Nothing in the entries may differ when you return them.

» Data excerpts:
────────────────────

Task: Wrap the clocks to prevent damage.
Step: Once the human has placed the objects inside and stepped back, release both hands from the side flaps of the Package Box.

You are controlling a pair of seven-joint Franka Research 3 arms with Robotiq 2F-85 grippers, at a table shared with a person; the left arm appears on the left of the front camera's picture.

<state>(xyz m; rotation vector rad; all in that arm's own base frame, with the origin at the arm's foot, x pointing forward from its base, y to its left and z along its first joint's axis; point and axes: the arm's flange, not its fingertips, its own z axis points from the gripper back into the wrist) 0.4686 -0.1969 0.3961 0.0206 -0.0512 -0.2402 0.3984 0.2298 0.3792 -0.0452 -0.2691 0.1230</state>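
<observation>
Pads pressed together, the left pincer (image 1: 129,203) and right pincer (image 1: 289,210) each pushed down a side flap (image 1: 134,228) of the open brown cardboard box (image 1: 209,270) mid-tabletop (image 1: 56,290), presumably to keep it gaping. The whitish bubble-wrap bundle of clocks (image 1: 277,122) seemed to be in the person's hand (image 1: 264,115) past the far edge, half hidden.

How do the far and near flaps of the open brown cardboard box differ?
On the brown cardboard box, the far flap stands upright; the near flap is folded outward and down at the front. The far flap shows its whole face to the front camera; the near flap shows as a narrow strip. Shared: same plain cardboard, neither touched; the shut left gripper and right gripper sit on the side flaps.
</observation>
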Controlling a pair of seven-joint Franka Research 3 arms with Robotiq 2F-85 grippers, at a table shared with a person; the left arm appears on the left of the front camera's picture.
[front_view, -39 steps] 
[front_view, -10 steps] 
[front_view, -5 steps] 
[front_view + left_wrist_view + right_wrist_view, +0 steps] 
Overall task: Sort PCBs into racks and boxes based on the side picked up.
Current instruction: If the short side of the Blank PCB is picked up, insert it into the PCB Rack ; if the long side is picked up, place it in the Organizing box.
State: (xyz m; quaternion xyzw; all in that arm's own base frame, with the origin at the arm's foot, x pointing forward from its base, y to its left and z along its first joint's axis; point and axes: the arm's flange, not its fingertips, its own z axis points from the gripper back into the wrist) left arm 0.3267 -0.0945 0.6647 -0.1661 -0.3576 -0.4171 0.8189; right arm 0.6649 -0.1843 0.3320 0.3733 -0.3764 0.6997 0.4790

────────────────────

» Response to the task:
Task: Wrap the clocks to prevent damage.
Step: Once the human has placed the objects inside and stepped back, release both hands from the side flaps of the Package Box.

You are controlling a pair of seven-joint Franka Research 3 arms with Robotiq 2F-85 grippers, at a table shared with a person; the left arm appears on the left of the front camera's picture.

<state>(xyz m; rotation vector rad; all in that arm's own base frame, with the origin at the arm's foot, x pointing forward from its base, y to its left and z along its first joint's axis; point and axes: the arm's flange, not its fingertips, its own z axis points from the gripper back into the wrist) 0.4686 -0.1969 0.3961 0.0206 -0.0512 -0.2402 0.3984 0.2298 0.3792 -0.0452 -0.2691 0.1230</state>
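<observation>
Pads pressed together, the left pincer (image 1: 129,203) and right pincer (image 1: 289,210) each pushed down a side flap (image 1: 134,228) of the open brown cardboard box (image 1: 209,270) mid-tabletop (image 1: 56,290), presumably to keep it gaping. The whitish bubble-wrap bundle of clocks (image 1: 277,122) seemed to be in the person's hand (image 1: 264,115) past the far edge, half hidden.

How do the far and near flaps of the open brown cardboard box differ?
On the brown cardboard box, the far flap stands upright; the near flap is folded outward and down at the front. The far flap shows its whole face to the front camera; the near flap shows as a narrow strip. Shared: same plain cardboard, neither touched; the shut left gripper and right gripper sit on the side flaps.
</observation>
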Controlling a pair of seven-joint Franka Research 3 arms with Robotiq 2F-85 grippers, at a table shared with a person; the left arm appears on the left of the front camera's picture.
[front_view, -39 steps] 
[front_view, -10 steps] 
[front_view, -5 steps] 
[front_view + left_wrist_view + right_wrist_view, +0 steps] 
Overall task: Sort PCBs into racks and boxes based on the side picked up.
Current instruction: If the short side of the Blank PCB is picked up, insert it into the PCB Rack ; if the long side is picked up, place it in the Organizing box.
State: (xyz m; quaternion xyzw; all in that arm's own base frame, with the origin at the arm's foot, x pointing forward from its base, y to its left and z along its first joint's axis; point and axes: the arm's flange, not its fingertips, its own z axis points from the gripper back into the wrist) left arm 0.3267 -0.0945 0.6647 -0.1661 -0.3576 -0.4171 0.8189; right arm 0.6649 -0.1843 0.3320 0.3733 -0.3764 0.6997 0.4790

The exercise is done, with nothing left to add.